It didn't ring any bells.

"You carried a child?"

Oh. Yeah. We'd found a little kid who'd wandered too far from the village. I'd carried him home on my shoulders. Oh, well - no good deed goes unpunished.

But we'd all gone into the village and sat down to a meal with the usual simple farming folk. The fingers that I'd forgotten I had, twitched uneasily, their tips brushing against soft cotton. One of the infirmary bleeps picked up its pace.

"The rest of your team is fine," said Woolsey. His hand was on mine, which was weird - I hadn't figured Woolsey for a hand-holder. "You were the only one to get sick."

The bleeps steadied out. They were okay - Rodney, Ronon and Teyla.

Huh. I was glad my team were okay, of course, but still - misery loves company, and I'd had plenty of misery. No, that was stupid. Of course I wouldn't want any of my team to have gone through this hellish experience - it was good it had just been me. Given the choice, I'd always choose to keep all the misery for myself. Which, thinking about it - and I was thinking about it for a change - was a stupid attitude to have. I didn't deserve all the crap two galaxies could throw. I couldn't take it all myself just to save others. That was down to divine beings, if you believed in that kind of thing. And I was no divine being.

"Colonel?"

"Uh…" He'd been talking all that time and I hadn't heard a word. Oh well.

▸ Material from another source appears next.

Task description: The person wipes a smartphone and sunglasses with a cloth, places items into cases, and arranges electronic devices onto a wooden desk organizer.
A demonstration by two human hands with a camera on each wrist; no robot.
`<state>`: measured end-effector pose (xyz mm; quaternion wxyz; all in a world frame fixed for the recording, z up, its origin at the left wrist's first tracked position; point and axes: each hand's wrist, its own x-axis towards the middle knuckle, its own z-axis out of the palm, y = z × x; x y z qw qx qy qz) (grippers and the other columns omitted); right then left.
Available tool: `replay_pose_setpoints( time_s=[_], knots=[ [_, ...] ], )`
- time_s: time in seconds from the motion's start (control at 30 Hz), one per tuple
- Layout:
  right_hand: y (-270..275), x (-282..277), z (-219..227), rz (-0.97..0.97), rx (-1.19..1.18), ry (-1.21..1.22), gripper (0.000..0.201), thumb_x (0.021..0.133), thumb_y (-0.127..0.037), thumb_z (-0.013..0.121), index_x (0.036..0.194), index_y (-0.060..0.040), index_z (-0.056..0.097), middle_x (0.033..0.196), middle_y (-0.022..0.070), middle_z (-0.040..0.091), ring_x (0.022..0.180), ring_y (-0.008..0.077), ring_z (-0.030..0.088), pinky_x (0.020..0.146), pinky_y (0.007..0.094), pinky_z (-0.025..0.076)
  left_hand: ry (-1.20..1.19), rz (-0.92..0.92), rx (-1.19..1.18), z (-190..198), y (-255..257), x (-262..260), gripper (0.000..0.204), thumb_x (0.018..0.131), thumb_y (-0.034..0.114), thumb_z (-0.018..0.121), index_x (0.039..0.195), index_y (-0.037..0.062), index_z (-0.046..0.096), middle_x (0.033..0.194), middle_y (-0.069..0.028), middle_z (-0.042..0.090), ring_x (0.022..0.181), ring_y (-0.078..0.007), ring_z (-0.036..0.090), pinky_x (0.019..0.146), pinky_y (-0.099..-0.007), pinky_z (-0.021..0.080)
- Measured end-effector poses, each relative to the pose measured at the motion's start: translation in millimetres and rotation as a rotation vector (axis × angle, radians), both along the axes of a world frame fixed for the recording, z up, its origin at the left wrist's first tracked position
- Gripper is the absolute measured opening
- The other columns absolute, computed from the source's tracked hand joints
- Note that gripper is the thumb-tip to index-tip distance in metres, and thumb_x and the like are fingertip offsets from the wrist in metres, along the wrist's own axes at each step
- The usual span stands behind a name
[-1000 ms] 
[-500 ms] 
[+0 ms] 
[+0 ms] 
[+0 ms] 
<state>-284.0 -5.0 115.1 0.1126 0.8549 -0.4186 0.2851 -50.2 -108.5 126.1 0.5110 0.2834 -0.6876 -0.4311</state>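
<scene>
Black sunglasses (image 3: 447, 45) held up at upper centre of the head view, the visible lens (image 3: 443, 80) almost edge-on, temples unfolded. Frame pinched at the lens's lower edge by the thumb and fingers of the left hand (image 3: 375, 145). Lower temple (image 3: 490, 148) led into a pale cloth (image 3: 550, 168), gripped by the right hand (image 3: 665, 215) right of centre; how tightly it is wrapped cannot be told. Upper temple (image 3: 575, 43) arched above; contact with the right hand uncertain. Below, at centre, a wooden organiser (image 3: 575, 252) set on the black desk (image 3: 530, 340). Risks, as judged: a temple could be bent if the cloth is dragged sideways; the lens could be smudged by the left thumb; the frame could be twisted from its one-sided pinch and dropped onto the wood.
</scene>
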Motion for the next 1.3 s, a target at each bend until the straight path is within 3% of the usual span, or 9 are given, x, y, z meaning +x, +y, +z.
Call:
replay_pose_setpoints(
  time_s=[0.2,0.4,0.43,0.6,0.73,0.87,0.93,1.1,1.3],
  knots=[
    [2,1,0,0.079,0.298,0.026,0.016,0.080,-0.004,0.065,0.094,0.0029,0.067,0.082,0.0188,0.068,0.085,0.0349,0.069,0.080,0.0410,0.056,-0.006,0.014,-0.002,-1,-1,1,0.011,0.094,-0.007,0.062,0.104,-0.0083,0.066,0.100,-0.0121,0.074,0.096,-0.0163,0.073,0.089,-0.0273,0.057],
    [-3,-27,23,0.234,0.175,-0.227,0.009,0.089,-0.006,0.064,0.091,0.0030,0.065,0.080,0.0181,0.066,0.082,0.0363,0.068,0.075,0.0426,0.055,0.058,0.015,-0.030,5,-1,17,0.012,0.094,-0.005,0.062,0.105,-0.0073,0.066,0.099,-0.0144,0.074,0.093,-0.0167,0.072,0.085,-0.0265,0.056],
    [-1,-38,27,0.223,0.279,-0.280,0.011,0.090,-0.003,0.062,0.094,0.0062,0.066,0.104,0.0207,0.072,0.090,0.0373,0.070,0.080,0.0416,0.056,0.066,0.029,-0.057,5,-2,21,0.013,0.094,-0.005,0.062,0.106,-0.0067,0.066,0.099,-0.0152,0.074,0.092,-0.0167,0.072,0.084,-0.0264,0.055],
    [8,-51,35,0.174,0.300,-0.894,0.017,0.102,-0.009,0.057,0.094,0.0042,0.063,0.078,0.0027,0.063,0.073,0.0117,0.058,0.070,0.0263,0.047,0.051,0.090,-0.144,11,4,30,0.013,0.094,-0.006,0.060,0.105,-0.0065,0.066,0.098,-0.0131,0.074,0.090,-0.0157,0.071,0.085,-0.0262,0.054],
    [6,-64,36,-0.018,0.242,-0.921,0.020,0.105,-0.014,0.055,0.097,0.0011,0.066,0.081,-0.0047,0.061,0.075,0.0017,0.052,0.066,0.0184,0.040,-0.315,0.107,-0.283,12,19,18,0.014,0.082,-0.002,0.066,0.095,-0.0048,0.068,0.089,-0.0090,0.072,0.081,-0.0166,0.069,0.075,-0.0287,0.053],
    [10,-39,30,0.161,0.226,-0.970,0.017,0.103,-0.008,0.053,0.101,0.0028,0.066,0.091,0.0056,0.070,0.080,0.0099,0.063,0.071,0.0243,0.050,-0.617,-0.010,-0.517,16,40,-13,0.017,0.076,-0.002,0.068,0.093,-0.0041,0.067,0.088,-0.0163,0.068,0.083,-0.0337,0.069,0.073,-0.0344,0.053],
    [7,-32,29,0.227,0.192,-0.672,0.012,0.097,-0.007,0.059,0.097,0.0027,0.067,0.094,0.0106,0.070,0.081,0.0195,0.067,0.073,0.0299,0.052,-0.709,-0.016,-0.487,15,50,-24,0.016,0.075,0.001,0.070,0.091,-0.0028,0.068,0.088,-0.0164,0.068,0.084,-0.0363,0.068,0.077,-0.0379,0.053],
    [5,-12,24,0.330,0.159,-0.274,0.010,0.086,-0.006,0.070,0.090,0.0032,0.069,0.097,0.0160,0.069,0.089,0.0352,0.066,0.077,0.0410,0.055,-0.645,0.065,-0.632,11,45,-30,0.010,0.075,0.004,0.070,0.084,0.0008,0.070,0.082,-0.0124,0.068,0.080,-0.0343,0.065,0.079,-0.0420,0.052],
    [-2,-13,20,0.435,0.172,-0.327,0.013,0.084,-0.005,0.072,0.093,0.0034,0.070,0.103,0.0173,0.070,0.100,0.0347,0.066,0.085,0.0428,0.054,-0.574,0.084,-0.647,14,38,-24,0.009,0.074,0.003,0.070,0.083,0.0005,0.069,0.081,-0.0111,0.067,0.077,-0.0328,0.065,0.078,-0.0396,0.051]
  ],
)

"I'll get Dr Keller. I would imagine she'll want to carry out various tests now that you're finally awake."

I bet she would. Woolsey left the room and I challenged myself to fall asleep before Keller came back with her charts and questions. My exhausted body and mind both rose to the challenge in fine style.

The doctor got me next time, though. I woke up, feeling it was time I was a bit more vertical, and rapidly regretted the thought once Keller and Nurse Marie had raised the head of my bed and started on the usual crap - blood tests and reflexes and stupid questions to see if I'd retained the sense I was born with. I snarled and grunted my way through it all, feeling heavy and useless and with my head spinning so that I'd probably have hurled if there'd been anything inside me to come up.

And then the doctor suggested completing that particular equation and I snarled even more, informing her of the likely result, and things looked set to descend into an entente uncordiale when McKay arrived.

"Ah, Sheppard. Feeling better, I hear from all the way down the hall?"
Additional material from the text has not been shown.